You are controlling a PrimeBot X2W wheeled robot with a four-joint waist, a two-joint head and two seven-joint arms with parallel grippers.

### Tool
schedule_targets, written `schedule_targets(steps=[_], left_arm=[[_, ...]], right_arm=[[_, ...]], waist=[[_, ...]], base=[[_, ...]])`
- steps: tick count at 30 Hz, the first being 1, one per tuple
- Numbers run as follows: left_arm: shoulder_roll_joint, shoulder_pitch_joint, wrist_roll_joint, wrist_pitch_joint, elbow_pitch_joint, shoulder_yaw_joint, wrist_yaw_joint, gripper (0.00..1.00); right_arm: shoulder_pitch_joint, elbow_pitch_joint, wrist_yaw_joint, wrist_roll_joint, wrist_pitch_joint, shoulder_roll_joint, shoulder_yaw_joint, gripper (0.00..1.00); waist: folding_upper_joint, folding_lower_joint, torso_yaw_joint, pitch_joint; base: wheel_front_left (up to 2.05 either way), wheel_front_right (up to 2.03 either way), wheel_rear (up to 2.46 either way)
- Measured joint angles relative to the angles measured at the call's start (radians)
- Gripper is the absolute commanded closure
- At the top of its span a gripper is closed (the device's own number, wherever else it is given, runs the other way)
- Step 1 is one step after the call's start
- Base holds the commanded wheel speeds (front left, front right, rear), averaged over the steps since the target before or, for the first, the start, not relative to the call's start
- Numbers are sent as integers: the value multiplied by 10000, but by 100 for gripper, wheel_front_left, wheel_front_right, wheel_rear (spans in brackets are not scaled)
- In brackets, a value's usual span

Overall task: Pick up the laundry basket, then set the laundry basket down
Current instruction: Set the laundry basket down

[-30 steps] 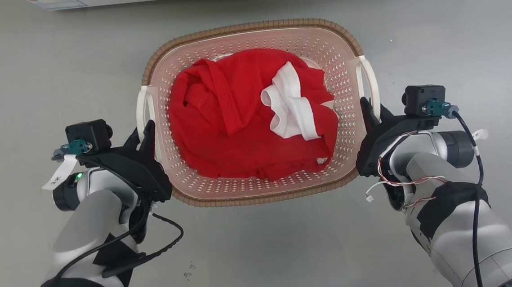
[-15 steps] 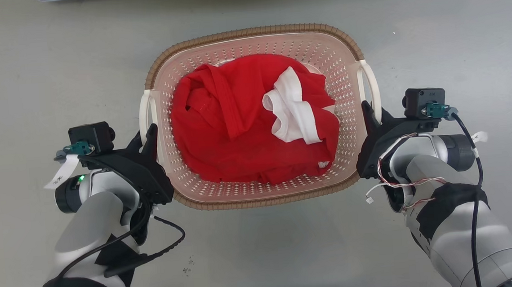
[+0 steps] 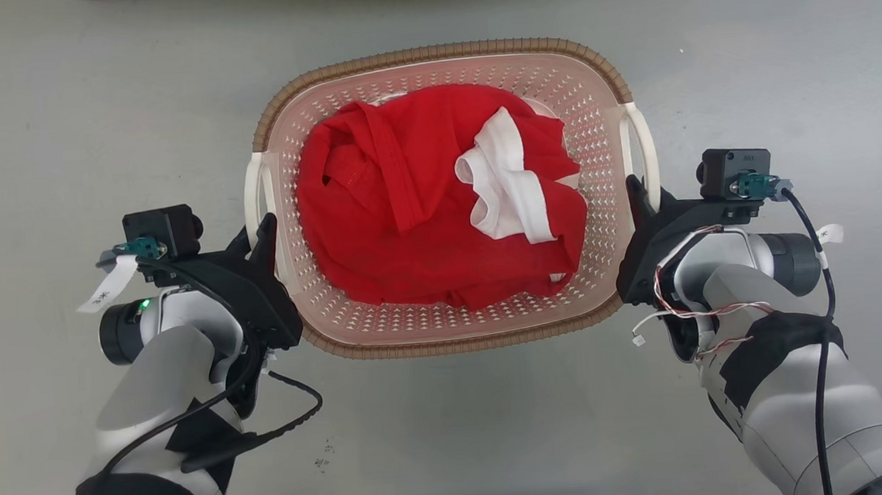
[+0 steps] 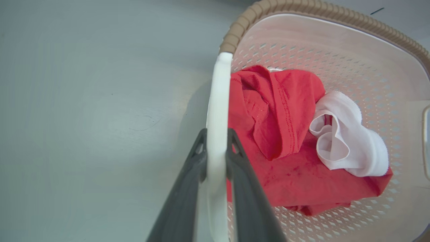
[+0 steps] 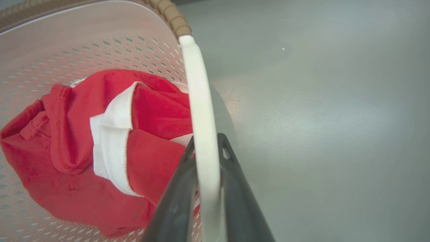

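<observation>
Looking down from the head camera, the laundry basket (image 3: 605, 213) lies centred over a grey floor (image 3: 51, 112), between the robot's two arms. It is pale pink and dotted with small perforations, with a brown woven-look rim (image 3: 435, 51) and a white handle on each short side. A crumpled red garment (image 3: 401, 227) covers its bottom, and a white band of fabric (image 3: 507, 188) is folded across it toward the robot's right. The left gripper (image 3: 263, 233) reaches the left handle (image 3: 252, 187), and the right gripper (image 3: 634, 195) reaches the right handle (image 3: 645, 148). From this height the dark fingertips blend into the basket's sides, so the hold itself is hard to read. The wrist cameras make it plain. In the left wrist view the white handle runs up the middle of the frame and two dark fingers (image 4: 186, 188) press on it from either side, so the jaws are closed on the handle. The right wrist view shows the same at the other end, where the fingers (image 5: 235, 195) pinch the white bar between them and the jaws are clamped on it. Both wrist views also show a soft shadow on the floor just beside each handle. Whether the basket's base touches the floor cannot be told from any of the three views.
</observation>
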Motion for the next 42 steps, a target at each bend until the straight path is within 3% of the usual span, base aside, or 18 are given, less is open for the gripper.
schedule_targets(steps=[12,25,26,28,29,30,31,32,37,42], left_arm=[[-35,-12,-130,88,86,-15,-90,100],[-40,-20,-221,364,115,-81,-90,100],[-40,-20,-222,399,98,-98,-88,97],[-38,-20,-297,546,21,-138,-86,68],[-38,-20,-353,589,-8,-142,-84,53],[-25,-20,-395,627,-54,-153,-82,27],[-25,-20,-395,627,-54,-153,-82,10],[-19,-20,-401,675,-92,-161,-81,0],[59,-20,-495,803,-299,-236,8,0],[48,-20,-759,978,-539,-343,8,0]], right_arm=[[-47,81,52,40,207,-4,29,100],[-93,153,616,121,416,-117,178,100],[-95,157,698,127,460,-130,190,100],[-96,171,861,151,533,-173,203,98],[-96,178,922,178,548,-201,224,84],[-96,188,997,222,558,-240,228,68],[-96,188,997,222,558,-240,228,69],[-96,194,1016,238,560,-288,230,63],[-87,-13,1160,485,646,-495,353,51],[-16,-336,1250,771,732,-529,491,23]], waist=[[0,0,83,-58],[0,0,120,-108],[0,0,122,-110],[0,0,125,-110],[0,0,129,-110],[0,0,134,-108],[0,0,134,-108],[0,0,139,-107],[0,0,195,-101],[0,0,270,-112]], base=[[0,0,0],[0,0,0],[0,0,0],[0,0,0],[0,0,0],[0,0,0],[0,0,0],[0,0,0],[0,0,0],[0,0,0]])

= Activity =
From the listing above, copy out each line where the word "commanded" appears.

= Task answer =
- Gripper is the absolute commanded closure
- Base holds the commanded wheel speeds (front left, front right, rear), averaged over the steps since the target before or, for the first, the start, not relative to the call's start

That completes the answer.